• _EXERCISE DETAILS_:
Take the lines below beginning at the line that has "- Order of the" and stopping after the line that has "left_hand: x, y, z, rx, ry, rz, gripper", and print them exactly as they are, with no other lines.

• _RECORDS FOR THE TASK_:
--- START ---

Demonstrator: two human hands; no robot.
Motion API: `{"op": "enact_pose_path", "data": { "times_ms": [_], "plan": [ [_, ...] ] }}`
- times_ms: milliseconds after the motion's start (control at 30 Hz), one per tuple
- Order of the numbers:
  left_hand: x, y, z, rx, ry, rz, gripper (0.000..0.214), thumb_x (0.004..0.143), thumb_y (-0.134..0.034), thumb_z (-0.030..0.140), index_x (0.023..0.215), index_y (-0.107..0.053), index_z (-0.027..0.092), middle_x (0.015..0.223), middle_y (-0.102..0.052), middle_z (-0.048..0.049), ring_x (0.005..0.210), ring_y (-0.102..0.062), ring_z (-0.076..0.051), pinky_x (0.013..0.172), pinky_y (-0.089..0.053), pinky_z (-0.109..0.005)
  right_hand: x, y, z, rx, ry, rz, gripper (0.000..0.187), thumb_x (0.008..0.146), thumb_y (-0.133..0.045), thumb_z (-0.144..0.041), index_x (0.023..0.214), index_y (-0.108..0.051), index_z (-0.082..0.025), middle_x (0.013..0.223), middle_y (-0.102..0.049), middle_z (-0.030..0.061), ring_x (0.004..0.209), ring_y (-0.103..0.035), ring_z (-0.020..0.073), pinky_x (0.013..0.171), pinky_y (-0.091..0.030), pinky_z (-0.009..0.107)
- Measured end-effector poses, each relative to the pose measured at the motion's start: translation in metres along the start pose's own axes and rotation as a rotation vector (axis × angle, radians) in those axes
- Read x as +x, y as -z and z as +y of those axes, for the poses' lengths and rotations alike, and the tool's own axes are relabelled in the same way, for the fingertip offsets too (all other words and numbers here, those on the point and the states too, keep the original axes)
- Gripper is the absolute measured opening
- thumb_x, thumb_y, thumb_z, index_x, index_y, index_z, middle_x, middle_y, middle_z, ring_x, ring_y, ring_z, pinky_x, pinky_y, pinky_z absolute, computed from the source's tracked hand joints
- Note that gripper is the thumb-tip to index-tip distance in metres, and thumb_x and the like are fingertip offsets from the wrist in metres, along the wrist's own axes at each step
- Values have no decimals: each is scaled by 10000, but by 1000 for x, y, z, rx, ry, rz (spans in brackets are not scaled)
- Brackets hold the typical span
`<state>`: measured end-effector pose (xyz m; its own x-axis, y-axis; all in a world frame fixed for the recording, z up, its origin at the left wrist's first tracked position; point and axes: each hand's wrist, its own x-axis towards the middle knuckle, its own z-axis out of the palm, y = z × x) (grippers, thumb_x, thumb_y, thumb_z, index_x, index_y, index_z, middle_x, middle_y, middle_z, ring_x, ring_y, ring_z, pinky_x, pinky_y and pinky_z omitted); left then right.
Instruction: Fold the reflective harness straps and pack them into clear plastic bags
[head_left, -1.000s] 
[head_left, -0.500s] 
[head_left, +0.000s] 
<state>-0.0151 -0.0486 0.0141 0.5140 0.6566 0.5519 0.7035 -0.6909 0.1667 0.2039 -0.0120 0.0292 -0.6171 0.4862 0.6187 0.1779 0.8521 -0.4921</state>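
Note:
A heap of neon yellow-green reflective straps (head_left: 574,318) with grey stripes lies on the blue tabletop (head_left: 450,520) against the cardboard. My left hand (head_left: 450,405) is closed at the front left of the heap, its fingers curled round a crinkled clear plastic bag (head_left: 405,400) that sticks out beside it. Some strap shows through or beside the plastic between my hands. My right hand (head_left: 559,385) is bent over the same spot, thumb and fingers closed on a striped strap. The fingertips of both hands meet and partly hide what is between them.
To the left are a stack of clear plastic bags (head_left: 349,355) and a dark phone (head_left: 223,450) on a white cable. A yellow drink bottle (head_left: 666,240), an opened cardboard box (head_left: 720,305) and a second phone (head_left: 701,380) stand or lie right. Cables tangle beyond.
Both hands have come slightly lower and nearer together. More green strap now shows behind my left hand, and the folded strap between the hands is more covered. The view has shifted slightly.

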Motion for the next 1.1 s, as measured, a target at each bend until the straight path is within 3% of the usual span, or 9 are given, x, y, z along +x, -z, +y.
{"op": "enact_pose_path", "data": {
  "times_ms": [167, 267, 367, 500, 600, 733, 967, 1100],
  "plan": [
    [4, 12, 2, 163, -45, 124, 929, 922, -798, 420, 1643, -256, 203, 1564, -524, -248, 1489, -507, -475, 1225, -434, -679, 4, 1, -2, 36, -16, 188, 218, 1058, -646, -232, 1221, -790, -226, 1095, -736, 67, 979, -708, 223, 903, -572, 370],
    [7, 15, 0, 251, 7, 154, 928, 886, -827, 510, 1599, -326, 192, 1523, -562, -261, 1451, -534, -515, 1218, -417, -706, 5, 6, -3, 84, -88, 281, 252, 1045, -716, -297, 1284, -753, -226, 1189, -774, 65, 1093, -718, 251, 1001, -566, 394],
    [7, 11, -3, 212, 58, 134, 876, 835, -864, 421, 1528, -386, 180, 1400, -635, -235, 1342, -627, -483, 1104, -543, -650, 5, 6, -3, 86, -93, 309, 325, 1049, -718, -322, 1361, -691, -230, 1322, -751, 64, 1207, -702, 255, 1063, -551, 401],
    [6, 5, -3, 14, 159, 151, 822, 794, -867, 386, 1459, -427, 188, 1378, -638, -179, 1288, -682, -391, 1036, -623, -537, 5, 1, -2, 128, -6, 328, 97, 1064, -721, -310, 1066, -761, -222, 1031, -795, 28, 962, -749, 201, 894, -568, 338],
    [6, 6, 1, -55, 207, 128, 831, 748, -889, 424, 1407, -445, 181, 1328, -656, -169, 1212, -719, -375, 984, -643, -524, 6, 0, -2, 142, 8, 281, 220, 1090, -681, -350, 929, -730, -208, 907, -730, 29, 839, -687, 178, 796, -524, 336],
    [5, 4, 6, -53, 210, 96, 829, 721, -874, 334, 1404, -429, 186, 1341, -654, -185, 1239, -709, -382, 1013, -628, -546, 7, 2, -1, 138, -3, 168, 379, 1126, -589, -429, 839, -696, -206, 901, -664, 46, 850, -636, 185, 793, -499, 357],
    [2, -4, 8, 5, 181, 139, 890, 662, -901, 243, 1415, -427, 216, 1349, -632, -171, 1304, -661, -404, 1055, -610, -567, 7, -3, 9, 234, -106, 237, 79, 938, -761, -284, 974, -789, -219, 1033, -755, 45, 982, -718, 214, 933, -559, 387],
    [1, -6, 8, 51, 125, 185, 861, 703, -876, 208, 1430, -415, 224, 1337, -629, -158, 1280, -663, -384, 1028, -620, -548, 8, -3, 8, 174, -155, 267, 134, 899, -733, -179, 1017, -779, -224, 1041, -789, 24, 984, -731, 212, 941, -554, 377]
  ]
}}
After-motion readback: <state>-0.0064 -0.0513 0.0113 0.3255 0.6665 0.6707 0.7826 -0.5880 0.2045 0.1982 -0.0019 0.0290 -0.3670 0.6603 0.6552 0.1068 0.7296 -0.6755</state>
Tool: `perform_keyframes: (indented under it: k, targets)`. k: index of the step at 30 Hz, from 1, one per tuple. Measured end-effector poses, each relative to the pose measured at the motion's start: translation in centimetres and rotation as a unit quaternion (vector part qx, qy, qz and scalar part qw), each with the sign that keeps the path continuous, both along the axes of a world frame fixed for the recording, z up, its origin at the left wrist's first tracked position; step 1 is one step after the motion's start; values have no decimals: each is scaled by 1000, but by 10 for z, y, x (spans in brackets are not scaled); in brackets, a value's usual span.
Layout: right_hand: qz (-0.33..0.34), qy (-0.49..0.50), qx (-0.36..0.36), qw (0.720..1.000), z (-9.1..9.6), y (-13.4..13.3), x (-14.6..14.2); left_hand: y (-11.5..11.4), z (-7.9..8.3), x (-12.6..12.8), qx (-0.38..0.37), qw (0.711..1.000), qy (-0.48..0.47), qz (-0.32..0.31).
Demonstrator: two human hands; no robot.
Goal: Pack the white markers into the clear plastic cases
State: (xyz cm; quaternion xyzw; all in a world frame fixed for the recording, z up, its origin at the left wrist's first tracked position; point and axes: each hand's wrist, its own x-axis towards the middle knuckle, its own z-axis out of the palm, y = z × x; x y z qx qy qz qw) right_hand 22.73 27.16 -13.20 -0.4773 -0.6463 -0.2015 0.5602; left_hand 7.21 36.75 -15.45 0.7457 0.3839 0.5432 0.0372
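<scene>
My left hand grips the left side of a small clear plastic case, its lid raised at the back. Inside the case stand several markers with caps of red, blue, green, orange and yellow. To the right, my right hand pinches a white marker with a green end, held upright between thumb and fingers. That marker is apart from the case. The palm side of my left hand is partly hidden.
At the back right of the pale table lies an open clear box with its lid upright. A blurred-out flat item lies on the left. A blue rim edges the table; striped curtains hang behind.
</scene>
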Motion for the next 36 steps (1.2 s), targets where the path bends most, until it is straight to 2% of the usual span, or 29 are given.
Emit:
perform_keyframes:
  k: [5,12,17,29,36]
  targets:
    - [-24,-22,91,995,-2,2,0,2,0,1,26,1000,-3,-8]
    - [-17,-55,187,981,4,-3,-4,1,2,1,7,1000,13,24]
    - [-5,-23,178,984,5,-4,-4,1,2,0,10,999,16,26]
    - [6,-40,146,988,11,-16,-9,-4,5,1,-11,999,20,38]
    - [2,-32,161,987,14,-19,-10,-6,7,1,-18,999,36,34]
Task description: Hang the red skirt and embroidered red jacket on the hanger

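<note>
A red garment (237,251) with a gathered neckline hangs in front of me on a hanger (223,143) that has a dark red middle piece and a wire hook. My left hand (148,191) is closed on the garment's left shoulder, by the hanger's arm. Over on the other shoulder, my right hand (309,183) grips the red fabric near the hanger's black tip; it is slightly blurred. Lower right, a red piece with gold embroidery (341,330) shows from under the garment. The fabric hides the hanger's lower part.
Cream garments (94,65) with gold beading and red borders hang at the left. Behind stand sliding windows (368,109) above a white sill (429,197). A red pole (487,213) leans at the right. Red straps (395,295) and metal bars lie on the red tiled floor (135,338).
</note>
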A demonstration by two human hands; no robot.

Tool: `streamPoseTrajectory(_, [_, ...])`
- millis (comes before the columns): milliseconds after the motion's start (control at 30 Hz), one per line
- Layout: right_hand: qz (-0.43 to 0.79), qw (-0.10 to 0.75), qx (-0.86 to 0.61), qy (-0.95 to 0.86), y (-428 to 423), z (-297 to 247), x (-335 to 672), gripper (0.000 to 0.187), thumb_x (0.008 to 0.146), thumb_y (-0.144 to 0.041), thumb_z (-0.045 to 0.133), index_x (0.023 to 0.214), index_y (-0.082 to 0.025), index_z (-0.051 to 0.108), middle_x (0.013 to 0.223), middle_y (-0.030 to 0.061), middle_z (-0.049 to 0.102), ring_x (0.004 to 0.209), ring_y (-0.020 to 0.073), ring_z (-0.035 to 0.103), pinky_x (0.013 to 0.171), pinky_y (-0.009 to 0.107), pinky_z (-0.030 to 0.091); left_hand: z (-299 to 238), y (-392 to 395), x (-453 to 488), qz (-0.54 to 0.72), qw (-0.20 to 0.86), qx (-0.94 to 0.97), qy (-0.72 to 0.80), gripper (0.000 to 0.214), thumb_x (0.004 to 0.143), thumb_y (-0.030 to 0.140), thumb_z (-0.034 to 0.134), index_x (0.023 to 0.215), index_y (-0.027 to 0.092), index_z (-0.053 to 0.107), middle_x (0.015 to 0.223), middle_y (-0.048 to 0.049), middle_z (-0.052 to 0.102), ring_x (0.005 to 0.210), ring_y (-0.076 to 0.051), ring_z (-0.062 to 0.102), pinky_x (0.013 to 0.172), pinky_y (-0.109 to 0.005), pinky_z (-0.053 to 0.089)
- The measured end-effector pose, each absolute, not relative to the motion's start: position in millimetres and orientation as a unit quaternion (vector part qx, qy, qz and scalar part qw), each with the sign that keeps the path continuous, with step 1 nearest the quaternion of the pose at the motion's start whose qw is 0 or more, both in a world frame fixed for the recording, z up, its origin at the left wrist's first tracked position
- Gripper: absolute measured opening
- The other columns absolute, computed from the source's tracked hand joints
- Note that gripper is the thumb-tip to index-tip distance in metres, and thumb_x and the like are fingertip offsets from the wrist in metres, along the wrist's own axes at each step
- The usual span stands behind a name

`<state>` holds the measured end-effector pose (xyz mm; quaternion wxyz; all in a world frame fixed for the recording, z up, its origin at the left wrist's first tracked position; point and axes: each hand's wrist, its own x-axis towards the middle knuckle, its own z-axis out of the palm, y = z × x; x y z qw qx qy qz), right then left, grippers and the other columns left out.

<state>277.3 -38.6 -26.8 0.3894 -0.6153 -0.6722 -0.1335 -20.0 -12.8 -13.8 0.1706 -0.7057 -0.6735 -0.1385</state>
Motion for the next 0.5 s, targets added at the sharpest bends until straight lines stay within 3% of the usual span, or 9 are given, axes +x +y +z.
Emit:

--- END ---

• _ANSWER SECTION_:
- Order of the numbers:
  left_hand: x, y, z, rx, ry, rz, gripper (0.000..0.214), thumb_x (0.004..0.143), thumb_y (-0.134..0.034), thumb_z (-0.030..0.140), index_x (0.023..0.215), index_y (-0.107..0.053), index_z (-0.027..0.092), middle_x (0.015..0.223), middle_y (-0.102..0.052), middle_z (-0.048..0.049), ring_x (0.005..0.210), ring_y (-0.102..0.062), ring_z (-0.076..0.051), pinky_x (0.013..0.172), pinky_y (-0.089..0.053), pinky_z (-0.109..0.005)

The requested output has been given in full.